Para mostrar todo eso, ni que hablar, hubo un trabajo de dirección de arte cuidadísimo. La fotografía es exquisita en los encuadres, iluminaciones, movimientos, composición de volúmenes y colores. Y, lo que es aun más impresionante, se difundió que el propio Anderson hizo la fotografía (sin crédito), en colaboración con el equipo de cámara. El personaje principal está actuado por un actor prestigioso y tan escaso como los espárragos del mencionado plato (Daniel Day- Lewis hizo sólo siete películas en los últimos 20 años, no filmaba desde Lincoln –Steven Spielberg, 2012– y anunció que ya no va a actuar luego de esta producción). Hay música casi todo el tiempo: en cuanto los personajes emprenden cualquier tipo de acción (cocinar, coser, pasear, subir la escalera, preparar una exposición) empieza a sonar música bonita, elegante y refinada: Oscar Peterson, Duke Ellington, Hector Berlioz, Johannes Brahms, Gabriel Fauré, Claude Debussy, Maurice Ravel, y unas piezas para piano y cuerdas escritas especialmente por Jonny Greenwood (de Radiohead).
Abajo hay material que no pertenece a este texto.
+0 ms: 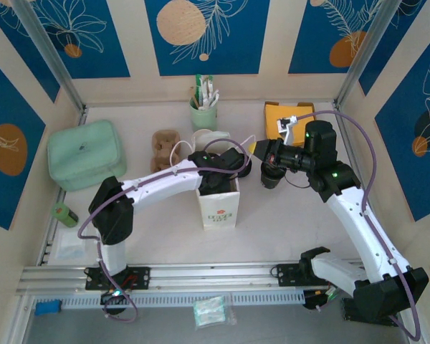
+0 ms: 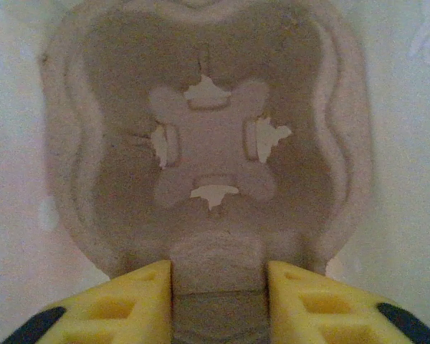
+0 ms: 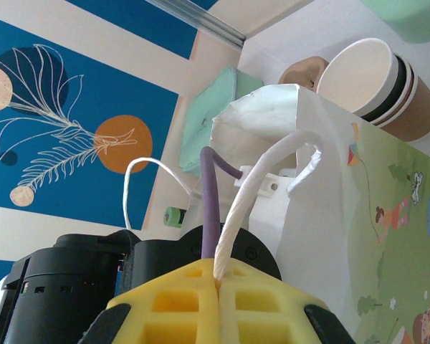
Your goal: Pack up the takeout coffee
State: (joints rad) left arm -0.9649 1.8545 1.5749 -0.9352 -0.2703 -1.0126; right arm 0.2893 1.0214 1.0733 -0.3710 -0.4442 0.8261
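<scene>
Right end effector (image 1: 260,148), pinched together on bag handle (image 3: 258,186), sits just beside takeout coffee (image 1: 272,178).

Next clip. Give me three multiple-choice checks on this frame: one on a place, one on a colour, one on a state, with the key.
1. Where on the table does the mint-green pouch lie?
A) left side
B) right side
C) near edge

2. What colour is the cup holding sticks by the back wall?
A) red
B) light green
C) black

3. What is the right end effector doing?
A) hanging open
B) pressing flat on the tabletop
C) shut on the white handle of the bag

Key:
1 A, the overhead view has the pouch at the far left.
2 B, its wall is pale green.
3 C, the wrist view shows the yellow fingers pressed together on the cord.
</scene>
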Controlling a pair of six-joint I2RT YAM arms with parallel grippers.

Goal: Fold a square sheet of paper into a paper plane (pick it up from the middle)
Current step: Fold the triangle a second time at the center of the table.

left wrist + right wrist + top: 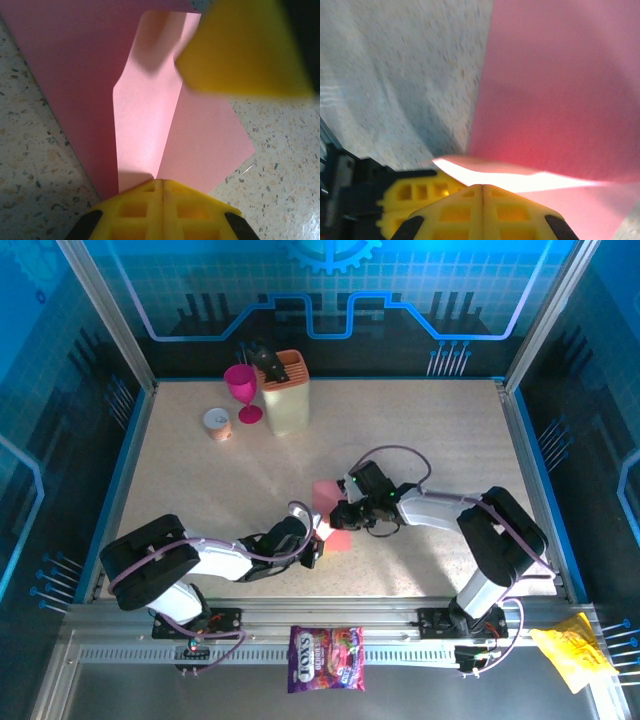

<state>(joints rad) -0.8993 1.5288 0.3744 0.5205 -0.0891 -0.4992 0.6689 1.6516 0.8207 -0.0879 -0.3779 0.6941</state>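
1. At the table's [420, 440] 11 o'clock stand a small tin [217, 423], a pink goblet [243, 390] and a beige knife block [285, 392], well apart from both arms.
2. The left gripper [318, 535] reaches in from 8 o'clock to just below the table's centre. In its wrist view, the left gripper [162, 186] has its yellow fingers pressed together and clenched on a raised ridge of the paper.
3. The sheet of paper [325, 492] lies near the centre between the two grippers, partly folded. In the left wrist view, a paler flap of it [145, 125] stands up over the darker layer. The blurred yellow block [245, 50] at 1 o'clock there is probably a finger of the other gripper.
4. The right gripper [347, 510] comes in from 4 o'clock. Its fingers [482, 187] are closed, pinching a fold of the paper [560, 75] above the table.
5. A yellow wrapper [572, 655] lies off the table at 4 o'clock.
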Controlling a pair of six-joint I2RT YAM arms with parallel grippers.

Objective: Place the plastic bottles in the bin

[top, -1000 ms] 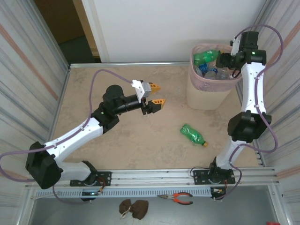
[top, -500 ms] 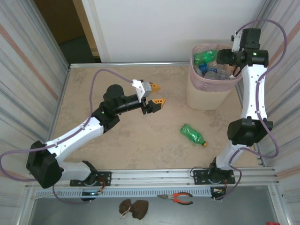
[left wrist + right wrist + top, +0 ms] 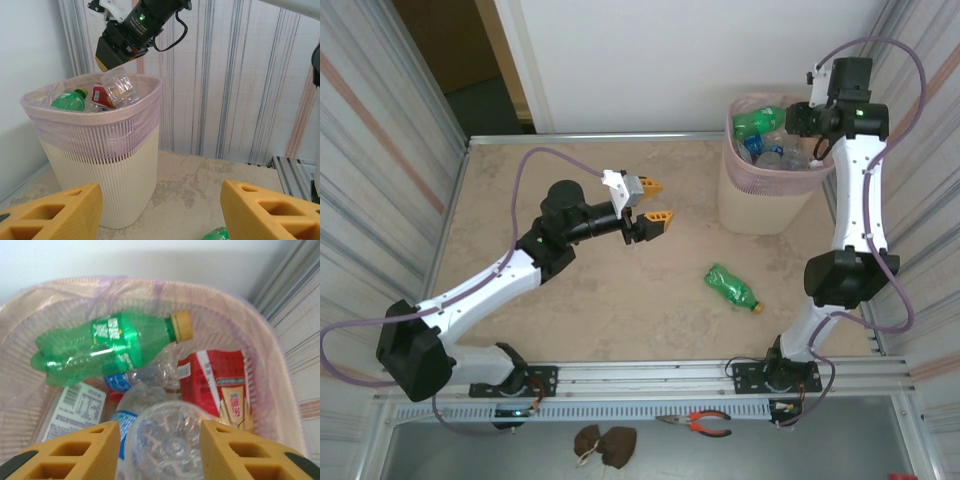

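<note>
The left pincer (image 3: 160, 215) has its two orange fingers (image 3: 50, 215) spread wide, with nothing gripped between them. Ahead of it, nearer its left finger, the bin (image 3: 105, 165) stands on the table (image 3: 200, 180), a pink bag (image 3: 95, 132) folded over its rim. A green bottle (image 3: 67, 100) and a clear bottle (image 3: 120, 87) poke above the rim. The right pincer (image 3: 112, 59) hangs just above the clear bottle; whether it grips it is unclear. Low beside the right finger, the edge of a second green bottle (image 3: 217, 234) shows.

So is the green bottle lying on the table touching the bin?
Apart. The top external view shows bare tabletop between the green bottle and the bin.
</note>
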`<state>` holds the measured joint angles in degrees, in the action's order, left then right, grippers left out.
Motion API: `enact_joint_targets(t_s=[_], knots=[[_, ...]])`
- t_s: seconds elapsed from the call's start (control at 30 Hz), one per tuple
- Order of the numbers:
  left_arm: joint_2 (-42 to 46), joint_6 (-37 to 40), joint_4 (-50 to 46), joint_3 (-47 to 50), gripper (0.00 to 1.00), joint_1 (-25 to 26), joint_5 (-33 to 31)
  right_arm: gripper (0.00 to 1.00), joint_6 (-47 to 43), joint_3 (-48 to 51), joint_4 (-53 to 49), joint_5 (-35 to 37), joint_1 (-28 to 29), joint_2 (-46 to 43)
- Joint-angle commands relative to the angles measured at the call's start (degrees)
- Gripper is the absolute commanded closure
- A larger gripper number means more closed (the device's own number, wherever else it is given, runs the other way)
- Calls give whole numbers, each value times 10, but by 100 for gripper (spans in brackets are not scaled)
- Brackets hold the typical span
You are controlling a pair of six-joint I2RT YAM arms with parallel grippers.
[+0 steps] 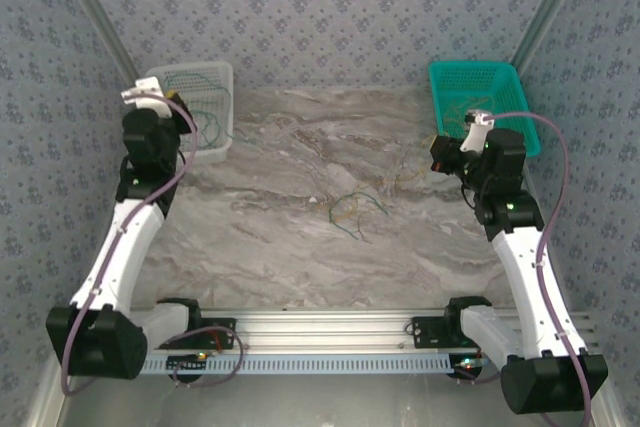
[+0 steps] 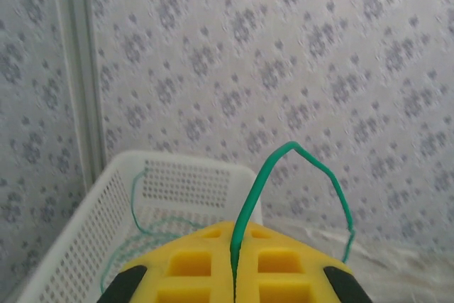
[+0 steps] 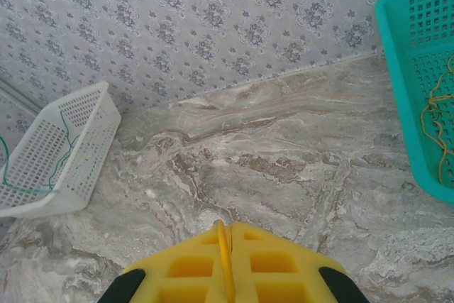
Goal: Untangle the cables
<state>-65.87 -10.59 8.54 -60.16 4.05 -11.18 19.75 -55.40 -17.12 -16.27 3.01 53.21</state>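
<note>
The left gripper (image 2: 235,264) is clenching its yellow moulded fingers (image 2: 191,264) on a thin dark green cable (image 2: 257,179). The cable is rising out of the seam between them, arching over and drooping down on the right. Beyond the fingers, a white perforated plastic basket (image 2: 177,179) is standing against the patterned wall, and more thin green cables (image 2: 133,204) are curling inside it. From above, this gripper (image 1: 176,99) is hanging over that basket (image 1: 222,97) at the far left corner of the grey marbled table top (image 1: 300,157).

The right gripper (image 3: 227,267) is likewise pressing its yellow fingers together, pinching a thin yellow cable (image 3: 222,235) that is running up the seam between them to the tips. To its right, a teal perforated plastic basket (image 3: 415,83) is sitting on the table, with looped yellow cables (image 3: 434,122) lying in it. In the overhead view the teal basket (image 1: 480,82) is standing at the far right corner, just behind the wrist of the right arm (image 1: 520,237).

A small loose tangle of green and yellow cables (image 1: 355,209) is lying near the middle of the table, well apart from both baskets. A faint tan strand (image 1: 415,172) seems to be trailing from it toward the right gripper, though it is too thin to follow with certainty
</note>
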Motion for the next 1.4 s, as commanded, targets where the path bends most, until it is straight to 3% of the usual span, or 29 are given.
enact_joint_targets(t_s=[0.0,0.17,0.33,0.47,0.57,0.77,1.03,1.37], knots=[[-49,19,-10,-74,100,-27,-19,100,4,2,2,-1,-2,-14],[-165,53,-43,-177,100,-61,-37,100,2,1,-5,-1,-1,-16],[-289,63,-85,-259,100,-90,2,100,0,-1,-11,3,0,-21],[-387,82,-128,-322,100,-92,-2,100,-1,-1,-13,3,2,-23],[-489,82,-246,-439,100,-90,19,100,-3,3,-11,6,2,-25],[-698,79,-531,-728,100,-66,-36,100,-7,6,-10,6,4,-25],[-756,66,-544,-741,100,-57,-59,100,-8,11,-1,6,7,-25],[-785,30,-568,-734,100,-80,-18,100,-4,16,17,4,18,-12]])
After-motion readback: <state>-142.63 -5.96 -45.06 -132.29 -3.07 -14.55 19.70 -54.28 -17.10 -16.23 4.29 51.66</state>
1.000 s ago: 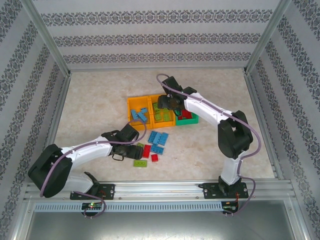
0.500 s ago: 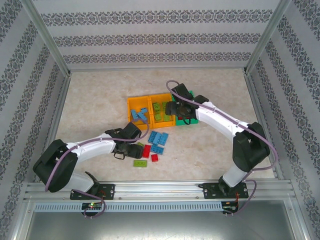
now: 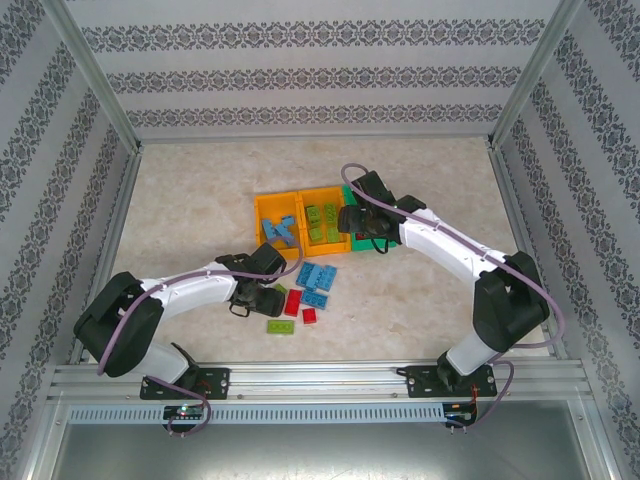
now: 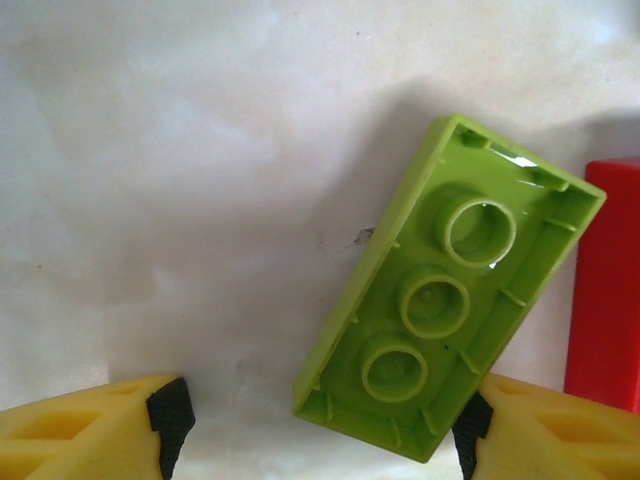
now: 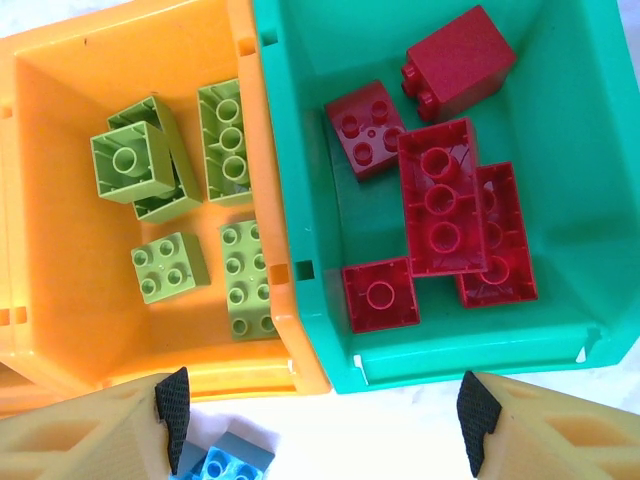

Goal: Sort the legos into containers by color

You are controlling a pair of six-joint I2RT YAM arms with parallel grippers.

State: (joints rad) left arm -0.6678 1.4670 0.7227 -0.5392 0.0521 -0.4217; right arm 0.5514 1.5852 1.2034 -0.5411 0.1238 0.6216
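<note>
- The step in hand is, I judge, the pick of one lime green brick. It lies upside down and skewed on the table, just beside a red brick.
- The left gripper is low over it with the jaws spread. One pad is at the near corner of the brick and the other is well apart from it, so nothing is pinched yet.
- The next move calls for the jaws to press on the brick. Because it is skewed, it may turn, so a small shift to centre it seems wise.
- After that it belongs in the orange bin, where the green pieces are.
- The right gripper hangs over the bins, spread and empty. The green bin holds the red pieces.
- Several blue bricks wait loose on the table.
</note>
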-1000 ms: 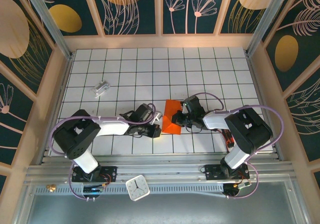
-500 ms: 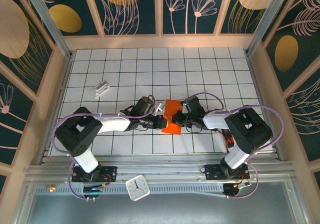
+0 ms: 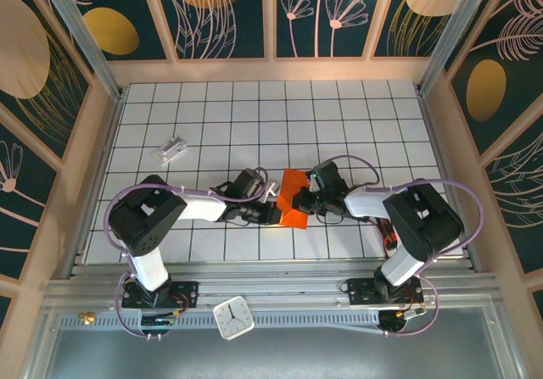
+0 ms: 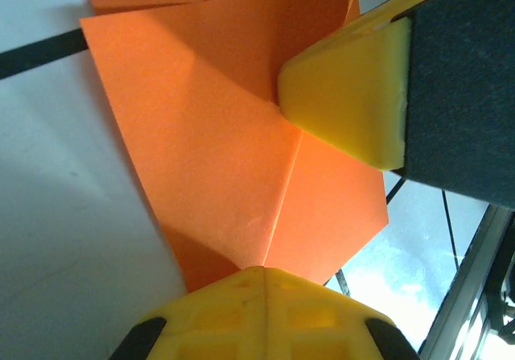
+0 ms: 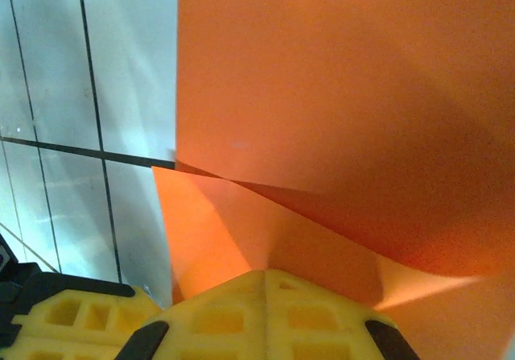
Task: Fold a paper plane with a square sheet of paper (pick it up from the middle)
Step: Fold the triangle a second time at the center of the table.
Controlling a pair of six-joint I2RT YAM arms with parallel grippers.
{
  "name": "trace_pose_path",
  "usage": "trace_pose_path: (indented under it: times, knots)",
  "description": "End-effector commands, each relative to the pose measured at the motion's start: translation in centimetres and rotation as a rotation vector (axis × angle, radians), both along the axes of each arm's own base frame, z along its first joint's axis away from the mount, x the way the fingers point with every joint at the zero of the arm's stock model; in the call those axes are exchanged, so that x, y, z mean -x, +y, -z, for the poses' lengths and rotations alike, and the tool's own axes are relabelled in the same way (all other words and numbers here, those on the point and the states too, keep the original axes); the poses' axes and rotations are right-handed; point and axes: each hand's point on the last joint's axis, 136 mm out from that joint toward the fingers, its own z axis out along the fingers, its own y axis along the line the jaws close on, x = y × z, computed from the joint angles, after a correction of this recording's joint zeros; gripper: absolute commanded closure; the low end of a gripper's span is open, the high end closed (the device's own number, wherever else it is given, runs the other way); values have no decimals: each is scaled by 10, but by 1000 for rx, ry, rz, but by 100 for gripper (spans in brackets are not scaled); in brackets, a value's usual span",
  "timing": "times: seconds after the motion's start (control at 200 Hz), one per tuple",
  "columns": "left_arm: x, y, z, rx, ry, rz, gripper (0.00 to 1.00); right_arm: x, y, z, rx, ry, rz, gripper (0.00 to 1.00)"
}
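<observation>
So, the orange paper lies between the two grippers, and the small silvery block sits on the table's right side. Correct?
No: the top view shows the silvery block on the left side of the table. The orange paper does lie between the left gripper and right gripper.

Bystanders on the gridded table (image 3: 339, 108)
Small silvery-white block (image 3: 172, 149) lying far left on the white tiles; square white clock (image 3: 232, 318) down on the near metal rail; dark floral wall panels (image 3: 229, 14) all around.

Overhead light falling evenly; wrist views blurring close up, glare washing table (image 4: 378, 283), shadow crossing square sheet of paper (image 5: 418, 215)
</observation>
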Motion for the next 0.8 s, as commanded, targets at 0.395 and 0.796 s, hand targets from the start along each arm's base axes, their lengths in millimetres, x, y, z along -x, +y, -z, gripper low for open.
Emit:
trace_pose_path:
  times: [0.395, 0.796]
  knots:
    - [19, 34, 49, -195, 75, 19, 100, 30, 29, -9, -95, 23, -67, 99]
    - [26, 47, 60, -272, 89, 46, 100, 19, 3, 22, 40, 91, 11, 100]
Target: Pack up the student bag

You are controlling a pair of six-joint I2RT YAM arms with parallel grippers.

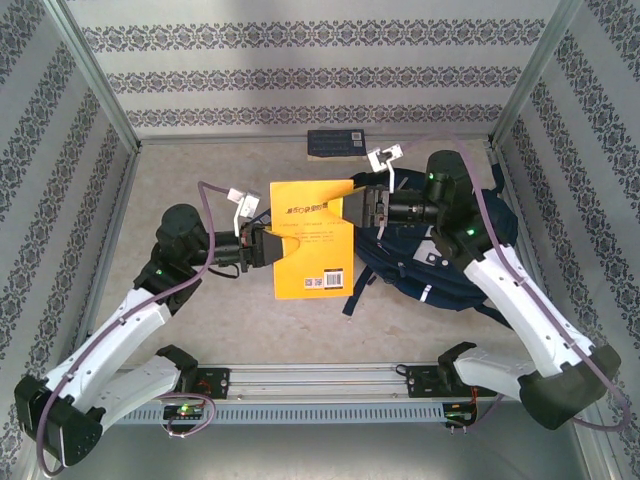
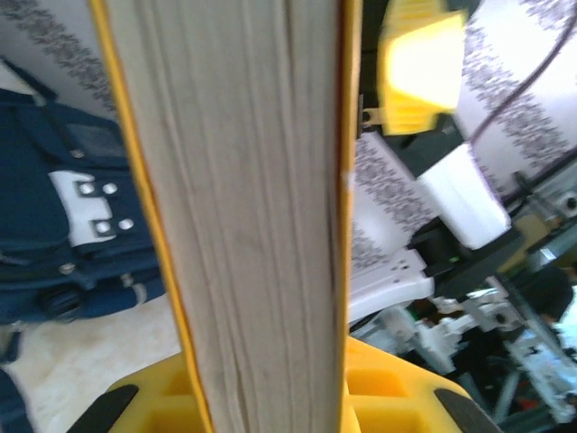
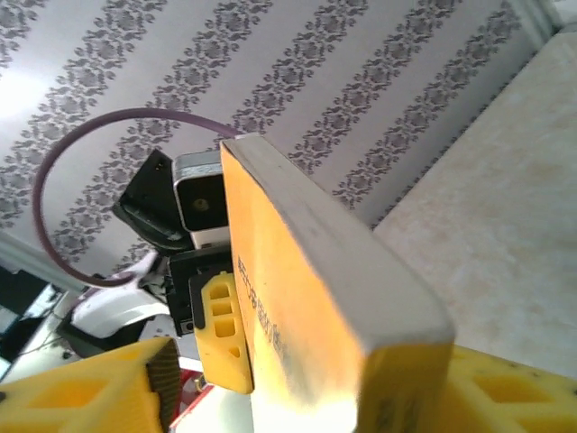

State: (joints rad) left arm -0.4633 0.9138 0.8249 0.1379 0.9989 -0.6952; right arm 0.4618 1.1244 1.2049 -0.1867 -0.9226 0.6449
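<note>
Right now, here is what you have on the tabletop [image 1: 200,330]:

- Your left fingers [image 1: 258,245] are clamped on the left edge of the yellow book [image 1: 310,245], about halfway down its side.
- From the left wrist you see that grip up close. The book [image 2: 261,225] stands on end, page edge toward the lens, wedged between the yellow left fingers [image 2: 144,401] at the bottom of the view.
- Your right fingers [image 1: 370,208] are pinched on the book's upper right corner, so both arms hold it at once, one on each side.
- From the right wrist, the book [image 3: 297,307] runs away from the lens, yellow cover to the left and pale page edge on top. The yellow right fingers [image 3: 81,388] sit at its near end.
- Each wrist camera also catches the other arm's grip at the far end of the book: the right fingers [image 2: 415,72] and the left fingers [image 3: 221,325].
- From overhead the book's cover faces up, with dark lettering near the top and a white barcode patch near the bottom.
- The student bag [image 1: 405,262] lies on the right half of the tabletop, just beside the book's right edge and partly under your right arm. A strap trails toward the near edge.
- The left wrist shows the student bag [image 2: 63,244] beyond the book, a white buckle patch on its navy fabric.
- A small dark card [image 1: 335,142] lies at the back of the tabletop against the wall, well apart from everything else.
</note>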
El otro aspecto de la película es mucho más interesante: se trata de una historia de amor algo bizarra. El costurero, que lleva el significativo apellido Woodcock (que podría traducirse como “pija de palo”), tiene, pese a su vida recluida y dedicada al trabajo, bastante éxito en la seducción de jovencitas muy bellas, a las que lleva a vivir a su casa hasta que se harta, las despacha y se consigue otra. Al inicio de la película lo vemos terminar una de esas relaciones e iniciar otra con la moza de un café, llamada Alma. Ella lo inspira a inventar algunos vestidos, él la usa como molde y le enseña a desfilar. Pero la condición de todo eso es que Alma tiene que hacer sólo lo que Woodcock quiere, de la manera que él quiere, y absolutamente nada que se salga de sus planes. Hasta el hecho de que ella ponga manteca en una tostada – acción debidamente magnificada en la mezcla de sonido– le resulta insoportable al costurero, porque lo distrae de su concentración en el trabajo. Alma siente fascinación y admiración por ese “gran hombre”, pero no está dispuesta a ocupar el rol servil de sus antecesoras. Quiere un vínculo más de doble vía, en el que ella también pueda proponer, y tener sus satisfacciones. Lo busca, se equivoca terriblemente en algunos de sus intentos, pero insiste, y finalmente encuentra una manera muy retorcida de lograrlo.
Descrita así, la trama suena como una comedia ligera. No puedo dejar de pensar en la película deliciosa que habrían podido dirigir, a partir de esta anécdota básica, George Cuckor, Billy Wilder o Preston Sturges, actuada, por ejemplo, por Christopher Plummer y Marilyn Monroe. En cambio, aquí todo es serio, ampuloso, como si Anderson aspirara a uno de esos dilemas morales a lo Lars von Trier, pero sin más sustancia que la de la comedia que se perdió de hacer (si hubiera podido).
El hilo fantasma (Phantom Thread), dirigida por Paul Thomas Anderson. Estados Unidos, 2017. Con Daniel Day-Lewis, Vicky Krieps, Lesley Manville. Grupocine Punta Carretas y Torre de los Profesionales; Life Cinemas 21 y Alfabeta; Movie Montevideo y Portones; shopping de Punta del Este.